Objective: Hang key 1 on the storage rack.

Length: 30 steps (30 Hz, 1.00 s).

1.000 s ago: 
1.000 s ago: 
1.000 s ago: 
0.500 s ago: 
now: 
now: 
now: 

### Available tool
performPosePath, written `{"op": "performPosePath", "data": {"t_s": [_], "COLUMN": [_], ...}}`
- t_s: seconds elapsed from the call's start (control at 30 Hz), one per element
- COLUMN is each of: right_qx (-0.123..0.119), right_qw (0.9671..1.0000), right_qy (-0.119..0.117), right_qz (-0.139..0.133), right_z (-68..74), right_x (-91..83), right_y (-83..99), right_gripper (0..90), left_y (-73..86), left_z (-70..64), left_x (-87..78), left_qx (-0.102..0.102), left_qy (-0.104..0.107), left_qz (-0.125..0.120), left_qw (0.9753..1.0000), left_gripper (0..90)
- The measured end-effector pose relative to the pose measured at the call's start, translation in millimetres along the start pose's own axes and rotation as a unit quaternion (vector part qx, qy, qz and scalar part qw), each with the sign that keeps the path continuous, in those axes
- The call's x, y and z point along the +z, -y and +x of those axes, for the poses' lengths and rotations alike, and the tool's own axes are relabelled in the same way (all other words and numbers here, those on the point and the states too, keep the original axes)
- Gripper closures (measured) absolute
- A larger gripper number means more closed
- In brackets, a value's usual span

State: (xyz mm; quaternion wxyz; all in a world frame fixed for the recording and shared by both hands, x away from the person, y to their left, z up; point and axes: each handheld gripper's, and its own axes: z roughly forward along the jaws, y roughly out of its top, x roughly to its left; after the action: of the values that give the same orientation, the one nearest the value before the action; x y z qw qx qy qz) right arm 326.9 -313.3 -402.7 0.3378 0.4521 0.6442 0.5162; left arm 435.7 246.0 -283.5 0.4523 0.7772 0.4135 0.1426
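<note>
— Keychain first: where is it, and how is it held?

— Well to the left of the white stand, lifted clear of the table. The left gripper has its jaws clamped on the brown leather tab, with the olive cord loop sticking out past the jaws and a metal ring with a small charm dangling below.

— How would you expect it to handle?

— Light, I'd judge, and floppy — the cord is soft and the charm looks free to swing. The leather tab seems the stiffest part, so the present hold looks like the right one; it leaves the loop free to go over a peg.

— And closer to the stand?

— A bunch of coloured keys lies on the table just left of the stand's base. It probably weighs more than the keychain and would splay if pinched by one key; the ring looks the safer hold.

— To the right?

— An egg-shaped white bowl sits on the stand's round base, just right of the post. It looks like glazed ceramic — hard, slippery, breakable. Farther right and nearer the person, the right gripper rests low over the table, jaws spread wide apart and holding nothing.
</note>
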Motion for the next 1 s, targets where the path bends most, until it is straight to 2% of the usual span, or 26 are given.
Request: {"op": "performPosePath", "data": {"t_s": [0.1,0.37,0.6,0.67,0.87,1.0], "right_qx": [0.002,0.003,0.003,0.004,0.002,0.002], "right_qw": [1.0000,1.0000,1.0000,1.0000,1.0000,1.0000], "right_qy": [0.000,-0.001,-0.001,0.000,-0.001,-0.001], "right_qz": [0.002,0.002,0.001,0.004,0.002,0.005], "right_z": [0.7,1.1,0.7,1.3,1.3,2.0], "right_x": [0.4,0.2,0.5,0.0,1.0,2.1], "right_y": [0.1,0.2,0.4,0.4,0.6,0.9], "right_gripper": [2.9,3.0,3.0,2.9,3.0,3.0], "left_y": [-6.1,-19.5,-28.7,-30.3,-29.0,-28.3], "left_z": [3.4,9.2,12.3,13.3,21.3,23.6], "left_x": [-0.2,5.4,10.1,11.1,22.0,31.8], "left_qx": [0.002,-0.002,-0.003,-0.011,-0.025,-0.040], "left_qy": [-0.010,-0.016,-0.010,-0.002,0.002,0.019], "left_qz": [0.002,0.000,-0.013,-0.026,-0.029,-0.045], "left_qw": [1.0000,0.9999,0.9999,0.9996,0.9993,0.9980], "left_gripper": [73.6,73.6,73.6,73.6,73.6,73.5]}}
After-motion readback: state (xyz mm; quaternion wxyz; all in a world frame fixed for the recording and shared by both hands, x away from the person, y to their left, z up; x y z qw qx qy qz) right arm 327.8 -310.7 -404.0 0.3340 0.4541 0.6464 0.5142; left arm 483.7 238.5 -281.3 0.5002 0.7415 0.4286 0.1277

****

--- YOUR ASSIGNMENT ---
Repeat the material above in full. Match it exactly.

--- SOLUTION ---
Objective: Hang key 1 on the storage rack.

Length: 30 steps (30 Hz, 1.00 s).

1.000 s ago: 
1.000 s ago: 
1.000 s ago: 
0.500 s ago: 
now: 
now: 
now: 

### Available tool
performPosePath, written `{"op": "performPosePath", "data": {"t_s": [_], "COLUMN": [_], ...}}`
- t_s: seconds elapsed from the call's start (control at 30 Hz), one per element
- COLUMN is each of: right_qx (-0.123..0.119), right_qw (0.9671..1.0000), right_qy (-0.119..0.117), right_qz (-0.139..0.133), right_z (-68..74), right_x (-91..83), right_y (-83..99), right_gripper (0..90), left_y (-73..86), left_z (-70..64), left_x (-87..78), left_qx (-0.102..0.102), left_qy (-0.104..0.107), left_qz (-0.125..0.120), left_qw (0.9753..1.0000), left_gripper (0..90)
- The measured end-effector pose relative to the pose measured at the call's start, translation in millimetres along the start pose's own axes and rotation as a unit quaternion (vector part qx, qy, qz and scalar part qw), each with the sign that keeps the path continuous, in those axes
- The call's x, y and z point along the +z, -y and +x of those axes, for the poses' lengths and rotations alike, and the tool's own axes are relabelled in the same way (all other words and numbers here, those on the point and the states too, keep the original axes)
- Gripper closures (measured) absolute
- A larger gripper number means more closed
- In brackets, a value's usual span

State: (xyz mm; quaternion wxyz; all in a world frame fixed for the recording and shared by both hands, x away from the person, y to their left, z up; point and axes: each handheld gripper's, and its own axes: z roughly forward along the jaws, y roughly out of its top, x roughly to its left; after the action: of the values that give the same orientation, the one nearest the value before the action; x y z qw qx qy qz) right arm 326.9 -313.3 -402.7 0.3378 0.4521 0.6442 0.5162; left arm 435.7 246.0 -283.5 0.4523 0.7772 0.4135 0.1426
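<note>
— Keychain first: where is it, and how is it held?

— Well to the left of the white stand, lifted clear of the table. The left gripper has its jaws clamped on the brown leather tab, with the olive cord loop sticking out past the jaws and a metal ring with a small charm dangling below.

— How would you expect it to handle?

— Light, I'd judge, and floppy — the cord is soft and the charm looks free to swing. The leather tab seems the stiffest part, so the present hold looks like the right one; it leaves the loop free to go over a peg.

— And closer to the stand?

— A bunch of coloured keys lies on the table just left of the stand's base. It probably weighs more than the keychain and would splay if pinched by one key; the ring looks the safer hold.

— To the right?

— An egg-shaped white bowl sits on the stand's round base, just right of the post. It looks like glazed ceramic — hard, slippery, breakable. Farther right and nearer the person, the right gripper rests low over the table, jaws spread wide apart and holding nothing.
</note>
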Motion for the next 1 s, targets where the path bends most, until it is straight to 2% of the usual span, or 26 are given.
Request: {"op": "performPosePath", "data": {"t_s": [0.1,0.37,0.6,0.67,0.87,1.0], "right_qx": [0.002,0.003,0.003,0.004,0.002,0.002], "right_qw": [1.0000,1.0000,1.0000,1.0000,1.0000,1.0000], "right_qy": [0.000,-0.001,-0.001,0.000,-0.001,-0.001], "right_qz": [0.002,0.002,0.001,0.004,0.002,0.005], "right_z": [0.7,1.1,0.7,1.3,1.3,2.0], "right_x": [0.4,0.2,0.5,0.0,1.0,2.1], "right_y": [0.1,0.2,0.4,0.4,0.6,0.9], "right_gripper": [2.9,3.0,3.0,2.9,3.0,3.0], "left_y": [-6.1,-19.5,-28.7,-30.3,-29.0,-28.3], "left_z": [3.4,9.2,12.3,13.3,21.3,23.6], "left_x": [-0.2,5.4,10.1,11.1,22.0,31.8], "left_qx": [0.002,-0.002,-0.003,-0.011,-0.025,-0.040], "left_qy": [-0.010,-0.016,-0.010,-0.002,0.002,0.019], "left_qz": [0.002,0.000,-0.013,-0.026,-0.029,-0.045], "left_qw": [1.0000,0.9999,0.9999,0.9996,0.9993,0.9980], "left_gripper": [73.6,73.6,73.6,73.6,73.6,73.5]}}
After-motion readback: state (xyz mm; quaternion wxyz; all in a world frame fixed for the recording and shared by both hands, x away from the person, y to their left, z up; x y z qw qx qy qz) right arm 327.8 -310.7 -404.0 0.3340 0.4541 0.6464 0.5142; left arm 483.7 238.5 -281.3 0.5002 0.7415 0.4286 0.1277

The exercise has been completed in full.